Review No. 118: David’s Burgers (Lewis Crossing)
1200 Amity Road
56.5 percent finished reviewing Conway restaurants
He Said: David’s Burgers has been in Conway for several years, and the company also has restaurants in Little Rock, North Little Rock, Bryant and other central Arkansas towns, ten in all, according to their Website. They recently opened a new store in the Lewis Crossing shopping area in south Conway, and we decided to review that one rather than the original place on Skyline, since it was, after all, new. All we had to do was negotiate the life-threatening roundabout maze that some psychotic planner installed to prevent people from ever reaching this new Conway shopping area.
David’s tries to evoke the feel of an old-fashioned butcher’s shop selling quality meats, a kind of homage to the original Dave Sr. They do make an effort to use quality meats and vegetables, something that comes through in the tastes of their products.
She Said: Yes, what I call the “Flatlandia” in that part of Conway is definitely intimidating, Ruud, but every time we make fewer trips around the round-abouts, so we’re learning! I was in the mood for David’s because after our trip to Portugal and Morocco, I had been post-vacation dieting (seven days of no meat, bread or potatoes!) and nothing sounded better to me than a delicious burger and fries.
He Said: Two things in particular stand out about the atmosphere of the place: First, there are large black and white pictures that line the walls. These are family pictures of Dave’s family dating back to the ’50s and tend to give the place a kind of comfortable family feel. Second, that throwback feeling is reflected in the soundtrack of ’50s and ’60s singles that hits you even before you walk in the door. For me, it was the soundtrack of my youth and I had some difficulty refraining from singing along. However, the music was a bit loud for anybody trying to have a conversation. It could be turned down a touch.
She Said: The music is on the loud side, but it does contribute to the mid-century diner feel with the bright red booths and red and white décor. I also noticed the information on the walls about where David’s gets the ingredients for their restaurants, including signage of a field with the message that this is the actual farm where they buy their greens. It’s cute, clean and casual and relaxing.

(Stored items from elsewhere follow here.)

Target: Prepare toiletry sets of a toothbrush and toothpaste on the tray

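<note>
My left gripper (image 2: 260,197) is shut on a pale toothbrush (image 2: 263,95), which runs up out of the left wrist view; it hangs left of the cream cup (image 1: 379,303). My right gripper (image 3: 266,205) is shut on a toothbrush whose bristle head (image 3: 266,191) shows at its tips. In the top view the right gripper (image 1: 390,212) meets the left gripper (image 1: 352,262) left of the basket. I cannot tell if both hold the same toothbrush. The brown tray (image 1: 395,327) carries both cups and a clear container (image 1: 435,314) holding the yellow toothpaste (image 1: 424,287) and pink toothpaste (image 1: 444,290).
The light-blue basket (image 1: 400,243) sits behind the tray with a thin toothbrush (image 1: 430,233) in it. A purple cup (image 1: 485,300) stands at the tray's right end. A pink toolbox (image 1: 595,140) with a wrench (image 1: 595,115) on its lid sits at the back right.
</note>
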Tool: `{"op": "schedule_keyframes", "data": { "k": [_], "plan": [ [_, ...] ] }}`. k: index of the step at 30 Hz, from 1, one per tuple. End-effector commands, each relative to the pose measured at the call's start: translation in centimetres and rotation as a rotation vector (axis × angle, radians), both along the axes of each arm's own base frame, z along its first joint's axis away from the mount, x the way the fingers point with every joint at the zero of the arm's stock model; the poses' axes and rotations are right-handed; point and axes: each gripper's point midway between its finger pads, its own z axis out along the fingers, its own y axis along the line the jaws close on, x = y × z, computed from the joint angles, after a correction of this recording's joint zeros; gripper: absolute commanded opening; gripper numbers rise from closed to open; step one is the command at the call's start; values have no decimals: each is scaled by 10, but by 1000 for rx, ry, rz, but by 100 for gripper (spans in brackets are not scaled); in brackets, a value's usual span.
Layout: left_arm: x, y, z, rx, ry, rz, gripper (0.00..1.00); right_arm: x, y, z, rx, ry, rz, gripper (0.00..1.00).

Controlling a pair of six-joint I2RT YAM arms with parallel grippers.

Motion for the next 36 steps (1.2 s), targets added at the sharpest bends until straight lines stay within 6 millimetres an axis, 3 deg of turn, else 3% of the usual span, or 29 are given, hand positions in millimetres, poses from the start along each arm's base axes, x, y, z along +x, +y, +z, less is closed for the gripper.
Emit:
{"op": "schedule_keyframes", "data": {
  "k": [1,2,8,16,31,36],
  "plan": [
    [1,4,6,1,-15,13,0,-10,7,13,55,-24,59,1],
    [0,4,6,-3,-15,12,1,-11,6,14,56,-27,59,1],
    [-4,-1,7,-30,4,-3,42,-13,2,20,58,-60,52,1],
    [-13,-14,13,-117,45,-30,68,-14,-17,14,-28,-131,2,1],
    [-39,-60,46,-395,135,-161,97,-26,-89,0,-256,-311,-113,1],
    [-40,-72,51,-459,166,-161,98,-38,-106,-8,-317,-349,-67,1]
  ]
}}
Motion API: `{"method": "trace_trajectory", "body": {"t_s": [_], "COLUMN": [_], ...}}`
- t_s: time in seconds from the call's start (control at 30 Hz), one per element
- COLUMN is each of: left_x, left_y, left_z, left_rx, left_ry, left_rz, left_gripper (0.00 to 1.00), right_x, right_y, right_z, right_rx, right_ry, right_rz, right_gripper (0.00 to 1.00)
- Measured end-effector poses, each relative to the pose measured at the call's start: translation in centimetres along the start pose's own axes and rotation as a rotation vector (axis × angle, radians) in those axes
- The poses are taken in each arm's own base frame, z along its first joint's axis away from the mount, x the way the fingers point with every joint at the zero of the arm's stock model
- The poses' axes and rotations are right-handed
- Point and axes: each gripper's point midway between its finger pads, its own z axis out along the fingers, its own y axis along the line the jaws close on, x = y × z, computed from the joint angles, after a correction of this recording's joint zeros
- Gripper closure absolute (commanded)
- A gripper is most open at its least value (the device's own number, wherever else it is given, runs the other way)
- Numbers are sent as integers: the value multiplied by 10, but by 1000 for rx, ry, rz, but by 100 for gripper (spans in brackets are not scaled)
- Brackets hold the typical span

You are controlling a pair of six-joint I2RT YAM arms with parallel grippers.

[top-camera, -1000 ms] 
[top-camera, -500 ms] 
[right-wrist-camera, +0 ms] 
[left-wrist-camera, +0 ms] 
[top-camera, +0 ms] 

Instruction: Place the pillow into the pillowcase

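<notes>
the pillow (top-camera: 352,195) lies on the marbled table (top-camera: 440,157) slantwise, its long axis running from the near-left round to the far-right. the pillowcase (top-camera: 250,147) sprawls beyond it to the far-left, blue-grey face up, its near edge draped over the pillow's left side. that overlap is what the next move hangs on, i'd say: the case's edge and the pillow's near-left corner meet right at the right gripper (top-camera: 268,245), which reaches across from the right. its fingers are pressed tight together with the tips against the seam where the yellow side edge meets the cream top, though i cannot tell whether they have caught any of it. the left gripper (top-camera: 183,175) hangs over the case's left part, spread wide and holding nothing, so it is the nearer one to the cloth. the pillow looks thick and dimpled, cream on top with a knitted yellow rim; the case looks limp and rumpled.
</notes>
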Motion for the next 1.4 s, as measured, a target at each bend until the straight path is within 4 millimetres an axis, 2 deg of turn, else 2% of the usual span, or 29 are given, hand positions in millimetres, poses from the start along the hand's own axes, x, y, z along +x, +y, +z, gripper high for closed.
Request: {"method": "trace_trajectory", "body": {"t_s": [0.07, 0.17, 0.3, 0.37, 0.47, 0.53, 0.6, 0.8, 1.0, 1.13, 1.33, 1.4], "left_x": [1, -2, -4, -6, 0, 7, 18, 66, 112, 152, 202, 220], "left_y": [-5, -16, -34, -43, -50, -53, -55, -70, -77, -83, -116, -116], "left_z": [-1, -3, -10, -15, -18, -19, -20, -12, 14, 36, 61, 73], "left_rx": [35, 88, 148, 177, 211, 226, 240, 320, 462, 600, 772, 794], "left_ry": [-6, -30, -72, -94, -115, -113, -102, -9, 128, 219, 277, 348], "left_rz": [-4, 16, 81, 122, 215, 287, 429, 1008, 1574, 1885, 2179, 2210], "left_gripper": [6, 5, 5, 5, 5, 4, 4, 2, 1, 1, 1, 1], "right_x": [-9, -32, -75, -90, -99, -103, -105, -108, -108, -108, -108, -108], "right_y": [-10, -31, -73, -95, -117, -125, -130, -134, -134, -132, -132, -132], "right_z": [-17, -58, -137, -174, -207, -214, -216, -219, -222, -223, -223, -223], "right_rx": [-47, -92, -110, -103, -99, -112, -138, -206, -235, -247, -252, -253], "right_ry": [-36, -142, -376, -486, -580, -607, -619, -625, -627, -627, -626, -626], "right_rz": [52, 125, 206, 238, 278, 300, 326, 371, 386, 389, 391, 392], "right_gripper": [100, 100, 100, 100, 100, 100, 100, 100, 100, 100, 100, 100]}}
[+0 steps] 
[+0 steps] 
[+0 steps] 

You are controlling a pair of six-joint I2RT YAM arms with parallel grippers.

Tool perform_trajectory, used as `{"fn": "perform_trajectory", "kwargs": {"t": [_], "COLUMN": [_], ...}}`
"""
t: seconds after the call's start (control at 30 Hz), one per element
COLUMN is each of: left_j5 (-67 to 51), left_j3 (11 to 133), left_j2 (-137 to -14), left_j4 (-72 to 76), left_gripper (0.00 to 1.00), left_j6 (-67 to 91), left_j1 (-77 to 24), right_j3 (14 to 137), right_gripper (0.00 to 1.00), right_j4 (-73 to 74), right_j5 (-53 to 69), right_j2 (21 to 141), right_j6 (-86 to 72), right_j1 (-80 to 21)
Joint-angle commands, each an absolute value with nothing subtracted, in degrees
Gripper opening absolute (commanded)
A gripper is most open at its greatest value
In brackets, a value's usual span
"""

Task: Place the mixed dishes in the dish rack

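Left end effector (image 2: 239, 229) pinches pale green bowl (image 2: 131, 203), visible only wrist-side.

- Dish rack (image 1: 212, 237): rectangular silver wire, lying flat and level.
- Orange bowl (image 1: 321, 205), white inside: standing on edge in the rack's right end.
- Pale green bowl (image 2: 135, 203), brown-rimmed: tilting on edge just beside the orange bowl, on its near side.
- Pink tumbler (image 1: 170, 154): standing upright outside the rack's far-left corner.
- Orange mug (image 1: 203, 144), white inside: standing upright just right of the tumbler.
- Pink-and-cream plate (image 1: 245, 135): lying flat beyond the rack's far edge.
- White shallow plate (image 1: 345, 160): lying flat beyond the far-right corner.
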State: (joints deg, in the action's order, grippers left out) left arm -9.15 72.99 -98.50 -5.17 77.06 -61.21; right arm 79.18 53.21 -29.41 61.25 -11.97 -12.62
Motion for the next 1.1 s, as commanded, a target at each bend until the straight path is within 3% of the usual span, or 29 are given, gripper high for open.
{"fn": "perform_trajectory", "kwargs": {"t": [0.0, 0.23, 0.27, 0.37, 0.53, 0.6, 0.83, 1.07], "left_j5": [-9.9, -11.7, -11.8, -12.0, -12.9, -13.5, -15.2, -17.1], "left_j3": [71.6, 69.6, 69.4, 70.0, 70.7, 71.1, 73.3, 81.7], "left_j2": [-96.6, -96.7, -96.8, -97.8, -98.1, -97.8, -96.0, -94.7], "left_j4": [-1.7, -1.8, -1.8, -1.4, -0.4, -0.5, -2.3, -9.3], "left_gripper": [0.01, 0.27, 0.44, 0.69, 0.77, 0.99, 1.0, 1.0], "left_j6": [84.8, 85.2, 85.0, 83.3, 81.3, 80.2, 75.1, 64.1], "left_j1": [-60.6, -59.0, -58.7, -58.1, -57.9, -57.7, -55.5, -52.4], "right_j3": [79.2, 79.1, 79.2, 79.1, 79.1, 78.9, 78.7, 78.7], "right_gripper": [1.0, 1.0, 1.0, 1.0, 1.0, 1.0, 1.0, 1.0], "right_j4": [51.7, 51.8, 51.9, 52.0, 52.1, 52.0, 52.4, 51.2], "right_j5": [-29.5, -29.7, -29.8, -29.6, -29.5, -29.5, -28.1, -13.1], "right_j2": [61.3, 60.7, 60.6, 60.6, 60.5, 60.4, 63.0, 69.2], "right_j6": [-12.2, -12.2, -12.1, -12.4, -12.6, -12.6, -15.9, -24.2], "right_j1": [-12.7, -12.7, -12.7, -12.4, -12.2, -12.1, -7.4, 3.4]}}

He Said: Part of the décor here involves Coca Cola chandeliers hanging above the tables along the outer walls, so, you can expect Coke products. They have these as fountain drinks; however, they also have a cooler when you come to the counter that contains bottles of Coke and Dr. Pepper (as well as water), and you can grab one of these instead of a fountain drink for an extra 89 cents or so. Since I have an unreasonable aversion to fountain drinks, having had too many over the years that were not mixed correctly and tasted weird, and since I don’t like ice anyway because it just waters down the drink, I took a bottle of Dr. Pepper. It was mixed precisely right.
She Said: I chose unsweetened iced tea, and it too was mixed precisely right. It was refilled for me by our waitress, who asked if I wanted more ice so that I would enjoy the refill she brought—and I did.
He Said: This place is a local favorite for hamburgers, which we knew going in. But I had some trepidation as to whether they’d have anything my pancreas could tolerate. I checked online to see whether there were any nutritional analyses of David’s dishes, but there was only information posted on two of the burger items, and these ranged from 524 calories and 27 grams of fat in the quarter-pound cheeseburger, to 836 calories and 49 grams of fat in the double cheeseburger. This did not bode well for my low-fat diet. But there is one nonhamburger item on David’s rather limited menu, and that was a grilled-chicken sandwich. I had no nutritional information about this, but it seemed a good bet that this was going to be more pancreas-friendly. I ordered the single grilled-chicken combo. You get to choose the toppings you want on your sandwich from a selection including free toppings of mayonnaise, mustard, onions, pickles, lettuce, tomato and “David’s Sauce” (or, for an extra charge, you could get bacon, grilled onions or grilled mushrooms, etc.). I know that mayonnaise is a disguise for a massive addition of fat, so I skipped that. I asked about the David’s Sauce and was told it is kind of like a Thousand Island, and I was afraid that might have a fatty cream base so I skipped it as well. And I didn’t relish onions with the chicken, but I got all the other free toppings.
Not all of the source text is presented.